Copy out each line of the data holding "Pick".

════════

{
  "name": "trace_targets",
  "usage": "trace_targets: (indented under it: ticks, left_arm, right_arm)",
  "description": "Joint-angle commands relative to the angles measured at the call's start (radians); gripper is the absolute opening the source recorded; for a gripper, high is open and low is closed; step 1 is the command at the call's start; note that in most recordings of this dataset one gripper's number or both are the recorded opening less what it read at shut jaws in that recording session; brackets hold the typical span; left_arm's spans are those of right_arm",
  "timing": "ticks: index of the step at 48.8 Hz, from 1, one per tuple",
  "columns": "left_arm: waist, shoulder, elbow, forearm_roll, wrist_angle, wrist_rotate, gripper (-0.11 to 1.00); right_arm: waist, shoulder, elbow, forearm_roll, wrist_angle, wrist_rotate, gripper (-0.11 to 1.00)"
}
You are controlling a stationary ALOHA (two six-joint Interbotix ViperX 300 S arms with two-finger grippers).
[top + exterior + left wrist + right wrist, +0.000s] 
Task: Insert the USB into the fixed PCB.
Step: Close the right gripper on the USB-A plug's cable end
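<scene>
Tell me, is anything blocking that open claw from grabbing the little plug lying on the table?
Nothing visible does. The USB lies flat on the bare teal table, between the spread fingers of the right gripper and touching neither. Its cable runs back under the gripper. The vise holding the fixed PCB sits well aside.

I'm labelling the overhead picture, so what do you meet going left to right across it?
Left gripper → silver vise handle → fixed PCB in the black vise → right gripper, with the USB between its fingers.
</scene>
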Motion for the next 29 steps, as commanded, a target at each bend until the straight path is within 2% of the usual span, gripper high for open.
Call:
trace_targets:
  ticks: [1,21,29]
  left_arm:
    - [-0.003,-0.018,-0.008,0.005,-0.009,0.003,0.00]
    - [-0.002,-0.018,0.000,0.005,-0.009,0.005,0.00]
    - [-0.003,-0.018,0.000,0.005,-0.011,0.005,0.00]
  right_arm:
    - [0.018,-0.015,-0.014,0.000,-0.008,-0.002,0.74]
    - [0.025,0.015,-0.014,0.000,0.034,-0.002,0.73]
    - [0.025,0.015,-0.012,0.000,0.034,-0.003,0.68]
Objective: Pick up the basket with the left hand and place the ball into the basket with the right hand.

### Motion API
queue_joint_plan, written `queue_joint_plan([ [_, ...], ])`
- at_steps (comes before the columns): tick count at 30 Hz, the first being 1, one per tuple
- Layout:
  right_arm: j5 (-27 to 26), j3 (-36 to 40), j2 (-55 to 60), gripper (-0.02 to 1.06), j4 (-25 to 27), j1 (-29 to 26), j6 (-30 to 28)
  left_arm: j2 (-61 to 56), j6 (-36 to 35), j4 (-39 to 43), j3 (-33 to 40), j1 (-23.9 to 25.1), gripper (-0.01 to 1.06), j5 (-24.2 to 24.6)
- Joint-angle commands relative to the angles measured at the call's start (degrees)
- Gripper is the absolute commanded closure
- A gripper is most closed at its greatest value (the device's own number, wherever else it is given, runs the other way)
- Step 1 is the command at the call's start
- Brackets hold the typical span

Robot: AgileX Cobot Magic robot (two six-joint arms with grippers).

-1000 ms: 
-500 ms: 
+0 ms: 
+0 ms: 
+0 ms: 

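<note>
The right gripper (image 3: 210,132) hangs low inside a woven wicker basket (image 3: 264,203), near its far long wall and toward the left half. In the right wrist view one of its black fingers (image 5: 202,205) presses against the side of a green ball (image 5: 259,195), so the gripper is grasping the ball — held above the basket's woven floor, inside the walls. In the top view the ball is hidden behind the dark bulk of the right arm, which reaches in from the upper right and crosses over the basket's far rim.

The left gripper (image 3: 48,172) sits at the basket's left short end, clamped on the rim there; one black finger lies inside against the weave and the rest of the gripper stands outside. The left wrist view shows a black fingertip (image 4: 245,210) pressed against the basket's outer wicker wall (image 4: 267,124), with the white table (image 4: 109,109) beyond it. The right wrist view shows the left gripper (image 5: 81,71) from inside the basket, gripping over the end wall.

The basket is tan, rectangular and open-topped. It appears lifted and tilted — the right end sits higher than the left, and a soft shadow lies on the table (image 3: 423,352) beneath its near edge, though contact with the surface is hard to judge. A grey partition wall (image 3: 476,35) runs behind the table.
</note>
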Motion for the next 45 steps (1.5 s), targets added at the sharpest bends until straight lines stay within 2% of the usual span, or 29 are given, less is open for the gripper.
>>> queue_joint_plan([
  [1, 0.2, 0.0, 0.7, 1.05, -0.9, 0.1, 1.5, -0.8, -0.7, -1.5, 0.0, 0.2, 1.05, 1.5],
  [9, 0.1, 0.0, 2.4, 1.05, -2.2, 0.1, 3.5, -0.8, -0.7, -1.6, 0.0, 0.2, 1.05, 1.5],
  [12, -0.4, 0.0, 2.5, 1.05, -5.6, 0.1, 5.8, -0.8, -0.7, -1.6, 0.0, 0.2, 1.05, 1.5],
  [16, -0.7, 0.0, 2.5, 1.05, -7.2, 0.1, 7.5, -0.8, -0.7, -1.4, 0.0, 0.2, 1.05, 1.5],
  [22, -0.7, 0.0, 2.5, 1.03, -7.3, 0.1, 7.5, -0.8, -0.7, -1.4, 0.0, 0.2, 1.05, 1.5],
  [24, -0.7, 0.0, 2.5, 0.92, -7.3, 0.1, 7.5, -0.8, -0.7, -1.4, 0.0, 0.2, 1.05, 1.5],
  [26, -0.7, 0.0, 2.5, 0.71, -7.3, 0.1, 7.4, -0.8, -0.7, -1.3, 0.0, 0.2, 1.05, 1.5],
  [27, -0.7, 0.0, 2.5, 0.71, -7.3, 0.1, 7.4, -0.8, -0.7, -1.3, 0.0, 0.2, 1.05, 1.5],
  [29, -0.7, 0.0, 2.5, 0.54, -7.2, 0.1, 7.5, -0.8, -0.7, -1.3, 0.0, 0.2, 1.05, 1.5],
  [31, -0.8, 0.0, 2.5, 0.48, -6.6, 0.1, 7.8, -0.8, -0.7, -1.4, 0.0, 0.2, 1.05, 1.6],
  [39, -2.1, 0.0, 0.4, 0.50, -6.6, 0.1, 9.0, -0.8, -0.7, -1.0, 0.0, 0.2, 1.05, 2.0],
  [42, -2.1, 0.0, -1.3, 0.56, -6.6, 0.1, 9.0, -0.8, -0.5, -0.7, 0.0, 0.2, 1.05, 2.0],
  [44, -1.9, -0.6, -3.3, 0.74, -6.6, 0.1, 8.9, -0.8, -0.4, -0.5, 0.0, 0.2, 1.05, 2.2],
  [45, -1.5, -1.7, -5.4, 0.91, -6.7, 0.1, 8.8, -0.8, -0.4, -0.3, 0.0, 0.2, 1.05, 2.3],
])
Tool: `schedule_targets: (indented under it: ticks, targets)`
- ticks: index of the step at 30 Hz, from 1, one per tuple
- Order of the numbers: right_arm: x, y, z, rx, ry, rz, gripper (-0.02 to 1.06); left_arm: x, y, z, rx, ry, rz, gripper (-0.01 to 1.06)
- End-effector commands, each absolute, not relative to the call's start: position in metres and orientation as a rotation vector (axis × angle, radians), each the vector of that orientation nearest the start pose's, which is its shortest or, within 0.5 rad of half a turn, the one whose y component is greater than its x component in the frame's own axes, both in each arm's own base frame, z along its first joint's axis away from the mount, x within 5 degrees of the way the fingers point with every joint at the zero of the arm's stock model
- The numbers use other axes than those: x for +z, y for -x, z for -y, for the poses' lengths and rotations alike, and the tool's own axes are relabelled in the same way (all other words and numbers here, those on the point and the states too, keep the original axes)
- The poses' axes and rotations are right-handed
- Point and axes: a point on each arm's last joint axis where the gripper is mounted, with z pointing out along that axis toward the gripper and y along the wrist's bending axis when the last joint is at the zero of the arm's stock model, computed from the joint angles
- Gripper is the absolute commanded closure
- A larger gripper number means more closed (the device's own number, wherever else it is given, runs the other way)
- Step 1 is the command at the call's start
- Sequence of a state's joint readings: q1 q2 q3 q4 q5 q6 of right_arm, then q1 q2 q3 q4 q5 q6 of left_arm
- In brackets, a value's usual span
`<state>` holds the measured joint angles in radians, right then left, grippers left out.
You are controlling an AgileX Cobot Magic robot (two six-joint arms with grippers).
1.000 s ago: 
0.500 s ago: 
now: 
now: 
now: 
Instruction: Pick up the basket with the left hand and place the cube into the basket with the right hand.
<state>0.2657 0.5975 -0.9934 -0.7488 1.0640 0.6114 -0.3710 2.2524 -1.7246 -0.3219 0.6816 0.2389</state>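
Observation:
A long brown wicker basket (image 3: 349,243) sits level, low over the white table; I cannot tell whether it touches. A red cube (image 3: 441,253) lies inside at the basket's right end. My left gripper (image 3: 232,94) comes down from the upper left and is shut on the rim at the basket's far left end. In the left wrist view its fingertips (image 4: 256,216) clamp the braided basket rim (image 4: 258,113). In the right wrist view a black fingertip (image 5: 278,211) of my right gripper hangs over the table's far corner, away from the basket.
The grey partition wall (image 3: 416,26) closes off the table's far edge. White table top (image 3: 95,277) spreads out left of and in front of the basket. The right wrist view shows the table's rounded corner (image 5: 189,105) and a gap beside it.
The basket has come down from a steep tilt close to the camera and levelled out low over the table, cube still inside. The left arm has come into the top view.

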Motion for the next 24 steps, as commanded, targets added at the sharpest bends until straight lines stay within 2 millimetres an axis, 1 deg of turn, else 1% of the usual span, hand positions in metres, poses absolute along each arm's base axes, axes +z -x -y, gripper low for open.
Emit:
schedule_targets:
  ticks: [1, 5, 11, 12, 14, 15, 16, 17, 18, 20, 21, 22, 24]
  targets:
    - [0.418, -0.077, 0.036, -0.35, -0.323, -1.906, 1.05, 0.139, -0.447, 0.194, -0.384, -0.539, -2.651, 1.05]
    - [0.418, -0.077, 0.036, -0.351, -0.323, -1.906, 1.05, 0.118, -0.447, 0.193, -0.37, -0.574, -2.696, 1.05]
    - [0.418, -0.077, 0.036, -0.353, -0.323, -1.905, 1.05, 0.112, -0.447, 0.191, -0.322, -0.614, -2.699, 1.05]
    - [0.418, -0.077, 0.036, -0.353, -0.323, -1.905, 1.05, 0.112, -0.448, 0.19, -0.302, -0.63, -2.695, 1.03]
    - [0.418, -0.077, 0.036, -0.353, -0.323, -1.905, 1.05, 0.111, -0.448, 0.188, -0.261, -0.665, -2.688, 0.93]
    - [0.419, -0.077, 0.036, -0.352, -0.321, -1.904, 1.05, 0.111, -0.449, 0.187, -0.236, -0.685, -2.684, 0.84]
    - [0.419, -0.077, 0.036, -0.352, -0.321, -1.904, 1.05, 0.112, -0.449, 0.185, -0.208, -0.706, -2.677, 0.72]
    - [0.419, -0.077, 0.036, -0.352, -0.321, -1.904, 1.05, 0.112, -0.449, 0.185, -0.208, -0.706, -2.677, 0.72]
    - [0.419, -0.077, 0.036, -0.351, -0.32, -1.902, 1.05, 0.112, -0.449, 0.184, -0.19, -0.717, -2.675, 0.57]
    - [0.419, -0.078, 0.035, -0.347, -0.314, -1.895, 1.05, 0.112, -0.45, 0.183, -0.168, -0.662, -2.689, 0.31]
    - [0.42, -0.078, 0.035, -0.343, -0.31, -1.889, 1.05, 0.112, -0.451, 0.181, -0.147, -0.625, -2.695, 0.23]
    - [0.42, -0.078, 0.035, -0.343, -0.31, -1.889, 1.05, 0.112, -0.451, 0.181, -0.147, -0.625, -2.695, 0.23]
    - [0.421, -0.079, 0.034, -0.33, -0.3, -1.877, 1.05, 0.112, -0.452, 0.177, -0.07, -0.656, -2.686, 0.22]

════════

Answer box:
Objective: Pick up the basket with the left hand and place the ball into the basket with the right hand.
Instruction: Pick up the basket with the left hand and place the cube into the basket with the right hand.

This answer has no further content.